Gun, Artillery

Gun, Artillery

 

a type of firearm.

The artillery gun is designed to destroy or neutralize the enemy’s personnel and weapons, to destroy his defensive installations, and to carry out other missions on the ground, at sea, and in the air. The basic combat characteristics of artillery guns are the power of the projectile, which is determined by its caliber; the precision, maximum effective range, and maximum rate of fire; fire maneuverability; cross-country capacity and maneuverability in action; reliability of performance; and dependability of operation under any climatic conditions.

Artillery guns are classified as cannon, howitzers, mortars, recoilless weapons, rocket launchers, combination guns (for instance, howitzer cannon), and multipurpose guns (for firing at ground, air, and above-water targets). Artillery guns are further classified by their special purpose as antitank, tank, antiaircraft, aircraft, coast, ship, and casemate guns. According to the method of imparting the initial velocity to the projectile, artillery guns are divided into barrel and rocket-firing guns; according to the design of the bore, they are termed rifled guns (the bore has rifling, which imparts to the projectile both forward and rotary motion, giving it stability in flight) and smoothbore guns (the projectile is stabilized in flight by fins).

Artillery guns may be towed in a trailer behind a prime mover, self-propelled (equipped with an engine for transportation in the region of the fire positions), towed by a prime mover over great distances, mounted on a track-laying or wheeled chassis, placed in a tank, placed in the body of a truck or armored personnel carrier, drawn by pack animals in the mountains, or placed in armored trains or on special flatcars.

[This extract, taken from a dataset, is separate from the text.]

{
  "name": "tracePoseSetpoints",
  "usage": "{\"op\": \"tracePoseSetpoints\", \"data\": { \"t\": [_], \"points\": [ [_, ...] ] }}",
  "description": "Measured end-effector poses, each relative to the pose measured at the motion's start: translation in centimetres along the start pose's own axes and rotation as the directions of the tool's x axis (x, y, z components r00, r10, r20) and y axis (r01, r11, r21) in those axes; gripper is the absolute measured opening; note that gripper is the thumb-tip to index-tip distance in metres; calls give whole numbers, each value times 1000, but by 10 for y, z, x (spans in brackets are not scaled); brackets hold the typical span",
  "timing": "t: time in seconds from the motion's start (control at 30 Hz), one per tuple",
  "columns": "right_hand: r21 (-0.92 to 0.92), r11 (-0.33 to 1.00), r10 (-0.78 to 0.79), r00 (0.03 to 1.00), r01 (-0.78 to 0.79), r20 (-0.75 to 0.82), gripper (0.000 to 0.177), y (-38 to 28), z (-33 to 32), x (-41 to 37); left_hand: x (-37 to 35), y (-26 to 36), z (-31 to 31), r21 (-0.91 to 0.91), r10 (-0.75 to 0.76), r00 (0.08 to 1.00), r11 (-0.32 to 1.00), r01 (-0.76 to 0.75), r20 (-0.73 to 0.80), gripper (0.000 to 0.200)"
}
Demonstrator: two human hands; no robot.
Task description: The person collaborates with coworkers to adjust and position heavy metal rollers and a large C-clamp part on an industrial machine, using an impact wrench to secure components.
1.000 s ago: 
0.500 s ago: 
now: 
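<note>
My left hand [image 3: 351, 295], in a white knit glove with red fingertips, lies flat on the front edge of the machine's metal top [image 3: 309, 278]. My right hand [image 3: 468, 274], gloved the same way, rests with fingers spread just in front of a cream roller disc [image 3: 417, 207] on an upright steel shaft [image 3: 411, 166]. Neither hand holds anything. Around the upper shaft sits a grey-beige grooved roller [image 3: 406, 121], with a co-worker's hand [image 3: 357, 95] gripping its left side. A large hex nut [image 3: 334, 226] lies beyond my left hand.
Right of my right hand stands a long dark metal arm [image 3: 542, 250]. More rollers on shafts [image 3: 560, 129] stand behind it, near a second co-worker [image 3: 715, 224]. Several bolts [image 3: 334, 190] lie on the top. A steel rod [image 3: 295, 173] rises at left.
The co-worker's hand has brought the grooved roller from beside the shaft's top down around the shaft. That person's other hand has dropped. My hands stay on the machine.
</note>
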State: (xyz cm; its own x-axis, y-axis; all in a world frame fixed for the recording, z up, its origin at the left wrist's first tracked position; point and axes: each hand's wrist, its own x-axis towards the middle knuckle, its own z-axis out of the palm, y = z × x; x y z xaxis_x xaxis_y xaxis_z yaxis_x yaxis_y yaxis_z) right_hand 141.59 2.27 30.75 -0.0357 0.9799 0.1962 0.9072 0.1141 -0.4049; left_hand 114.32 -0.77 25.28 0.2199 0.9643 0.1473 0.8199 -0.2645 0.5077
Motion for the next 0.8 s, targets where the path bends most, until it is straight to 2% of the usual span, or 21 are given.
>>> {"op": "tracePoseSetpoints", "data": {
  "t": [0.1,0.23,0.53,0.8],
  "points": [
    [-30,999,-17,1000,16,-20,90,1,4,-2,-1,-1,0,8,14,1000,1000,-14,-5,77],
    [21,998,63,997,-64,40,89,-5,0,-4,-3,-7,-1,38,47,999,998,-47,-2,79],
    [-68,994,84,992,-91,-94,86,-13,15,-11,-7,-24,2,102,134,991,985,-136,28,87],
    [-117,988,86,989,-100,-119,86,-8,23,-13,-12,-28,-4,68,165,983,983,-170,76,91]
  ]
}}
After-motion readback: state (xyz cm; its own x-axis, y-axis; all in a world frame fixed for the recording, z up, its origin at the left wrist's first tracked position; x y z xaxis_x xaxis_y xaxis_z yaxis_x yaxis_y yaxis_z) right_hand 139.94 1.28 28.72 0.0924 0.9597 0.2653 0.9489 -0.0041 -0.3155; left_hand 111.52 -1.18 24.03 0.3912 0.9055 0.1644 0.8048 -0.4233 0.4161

Modern mounted guns are placed on armored personnel carriers, on special track-laying or wheeled chassis, and sometimes on a tank base; they may be armored (with antibullet or antishell armor), semiarmored, or unprotected by armor; they may have a revolving turret (360° or a smaller angle) or a nonrevolving turret. Mounted artillery guns can negotiate ditches 1.5–3 m wide, fords 0.6–1.2 m deep, vertical walls 0.7–1 m high, and up and down slopes of 25–30°. Their maximum speed is 65 km/hr.

An artillery gun is composed of the barrel (with a breech ring, a breechblock, and a muzzle brake; antiaircraft guns have several barrels) and the gun carriage. The barrel imparts to the projectile a rotary motion and the desired direction of flight. The breech ring connects the barrel with the breechblock; it is placed at the point where the breechblock mechanisms are located. The breechblock locks the bore at the breech end and contains mechanisms to ignite the powder charge. The muzzle brake, which is screwed on to the muzzle part of the barrel, absorbs a substantial part of the recoil energy.

The carriage includes the cradle (for the placement of the barrel); an antirecoil device (a recoil brake and a recuperator); the upper gun carriage, with the elevating and traversing mechanisms, the equilibrator, and a shield; the lower gun carriage, with split trails; the running gear; and the sight. The carriage of an antiaircraft gun is equipped with mechanisms for all-around fire and for high angles of barrel elevation (up to 85°–90°). The basic structure of a tank, aircraft, or ship gun is the corresponding body of the tank, aircraft, or ship. Coast and casemate artillery guns are permanently emplaced in caponiers.

Depending on the mission, artillery guns may have additional mechanisms for bringing the projectile from an ammunition pile to the loading position, for seating the projectile, for setting the fuse of the projectile, for setting at the loading angle, for ejecting the shell case, and for scavenging the burned gases. According to the design of the breechblock, artillery guns may be nonautomatic (all firing operations are done by hand), semiautomatic (the opening and closing of the breechblock and the ejection of the shell case is automated), and automatic (all operations are automated). Artillery guns are laid in either manually or automatically with the help of fire control instruments.

REFERENCES

Kozlovskii, D. Material’naia chast’ artillerii. Moscow, 1939.
Latukhin, A. N. Sovremennaia artilleriia. Moscow, 1970.